At the risk however of being compared with a broken record (one wonders for how much longer this phrase will be understood) we would again wish to warn Camelot of the potential for theft here. A retired judge once commented about fraudsters thus: “A fraudster is often a very clever man. Some frauds are put together with an intricacy and degree of planning and organisation that is sometimes extraordinary. It is to be said that if this level of endeavour was directed towards an honest enterprise the fraudster would do very well, and not end up in prison.”
The facts of the matter are these:
- If Mr Carter’s suggestion turns out to be the case – that the winner will present their tickets to be scanned it is likely that the winning ticket is a “Lucky Dip” (numbers selected by the lottery terminal at the time of purchase). As time goes on it is increasingly likely that this is the case, for in those cases where the punter “plays” a set of numbers they can often “play” these repeatedly. In these circumstances the winner will recognise their numbers and will not need to have them scanned.

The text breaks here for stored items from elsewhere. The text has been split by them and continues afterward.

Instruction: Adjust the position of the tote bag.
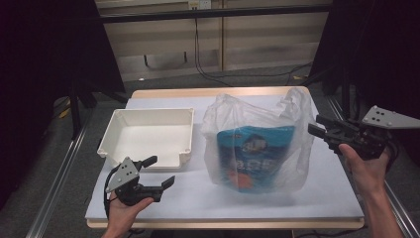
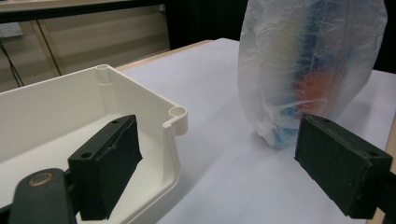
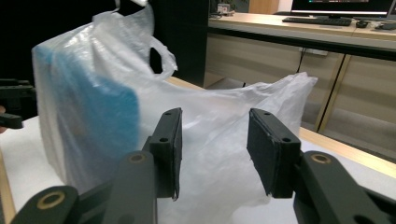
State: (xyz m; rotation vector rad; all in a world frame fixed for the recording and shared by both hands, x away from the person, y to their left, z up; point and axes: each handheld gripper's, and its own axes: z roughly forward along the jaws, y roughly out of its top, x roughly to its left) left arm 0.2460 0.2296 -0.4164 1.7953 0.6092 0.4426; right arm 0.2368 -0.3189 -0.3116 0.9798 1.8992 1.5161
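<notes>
Approach stage: both grippers stand off a translucent plastic bag [image 1: 257, 144] holding a blue snack packet [image 1: 255, 156], upright at the middle of the counter [image 1: 163, 198]. The right gripper [image 1: 322, 131], at the bag's right edge, has its fingers partly apart with nothing pressed between them. The left gripper [image 1: 161, 171], near left beside a white tray [image 1: 143, 131], has its fingers spread wide and empty. The next move likely calls for closing on the bag film.
</notes>
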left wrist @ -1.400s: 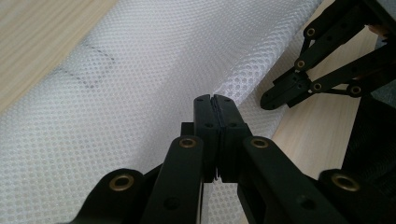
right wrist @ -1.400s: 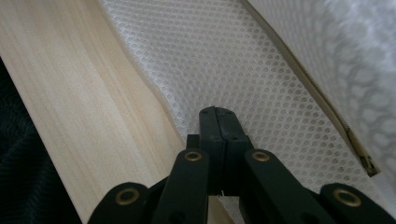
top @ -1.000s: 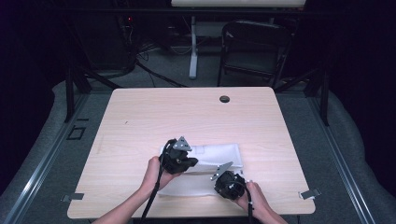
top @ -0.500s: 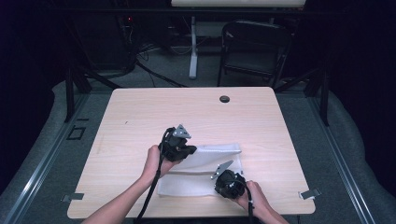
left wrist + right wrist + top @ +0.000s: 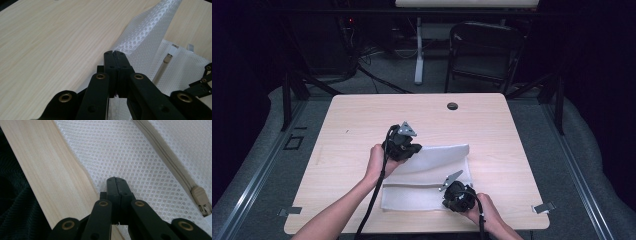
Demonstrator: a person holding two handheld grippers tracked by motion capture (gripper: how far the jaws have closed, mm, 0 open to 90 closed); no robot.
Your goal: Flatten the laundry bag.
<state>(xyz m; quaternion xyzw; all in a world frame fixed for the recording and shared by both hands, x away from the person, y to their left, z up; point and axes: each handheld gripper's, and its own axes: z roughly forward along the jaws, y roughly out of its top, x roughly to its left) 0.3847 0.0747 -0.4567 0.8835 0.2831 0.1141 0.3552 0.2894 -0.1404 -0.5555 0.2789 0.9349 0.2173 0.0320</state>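
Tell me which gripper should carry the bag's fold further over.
Left. The left gripper is shut on the mesh bag's lifted corner, mid-fold; the right gripper pins the near edge flat and looks best left there.

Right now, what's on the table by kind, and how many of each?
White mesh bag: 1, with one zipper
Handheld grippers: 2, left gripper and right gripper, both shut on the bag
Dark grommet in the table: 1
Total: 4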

- The £113 million win has received much publicity. It is entirely possible that a dishonest shop assistant in a lottery retailer will have committed to memory all seven numbers of the draw. Were such a thief to be handed the winning ticket by the winner they would recognise the ticket to be the wining ticket. They would almost certainly look for the letters “LD” which indicates “Lucky Dip”.
At this point many readers may well ask, “All this effort on the part of a shop assistant for the vastly remote chance that the actual winner will come in? Be realistic British Gazette!” Au contrair, mon amie. Such a dishonest shop assistant will have set out previously on their criminal endeavour for their targets (their victims) are the not infrequent number of people who present winning tickets to lottery retailers. To put this into perspective, herewith the results of the EuroMillions draw number 348 of Friday 8th October
Combinations – U.K. Winners – Amount per winner
Match 5 + 2 Stars – 1 – £113,019,926.00
Match 5 + 1 Star – 9 – £521,015.20
Match 5 – 19 – £70,036.90
Match 4 + 2 Stars – 208 – £4,569.70
Match 4 + 1 Star – 3,048 – £207.80
Match 4 – 4,702 – £94.30
Match 3 + 2 Stars – 10,046 – £63.00
Match 3 + 1 Star – 146,482 – £22.00
Match 2 + 2 Stars – 146,825 - £18.90
Match 3 – 231,075 – £12.80
Match 1 + 2 Stars – 803,206 – £7.90
Match 2 + 1 Star – 2,206,850 – £6.80
As can bee seen, 10,046 people won £63.00, 4,702 people won £94.30 and 3,048 people won £207.80. These amounts of money are tempting pickings to such a thief. Assuming the punter has not memorised the numbers on their ticket the thief may at that point advise them that the ticket had not won or had won a smaller amount say, £6.80. They may hand them £6.80 from the till and place the ticket in the till for subsequent sending off the Camelot. At some point the thief would put £6.80 of their own money into the till and retrieve the winning ticket into their possession. They would then in such cases claim the money at another lottery retailer. In cases where they may be in possession of a ticket in excess of £500 they may either make an application themselves via a Post Office or seek an accomplice to claim on their behalf.
Were the £113 million to come up they would likely quit their job shortly after and seek employment elsewhere. At a point near the 180 day limit (Wednesday 6th April, 2011), they would come forward and claim the prize.
It is to be hoped that Camelot have some very rigorous validation procedures.
British Gazette Comment 2: Should not we be reporting upon what such as David Cameron is doing and not the clownish antics of Mr Lowery?
Why bother with such as Cameron when he seems to be happy with the situation where over two thirds of the government of this country is carried on in Brussels and the remaining one third is shared between the regional capitals of Cardiff, Edinburgh and London?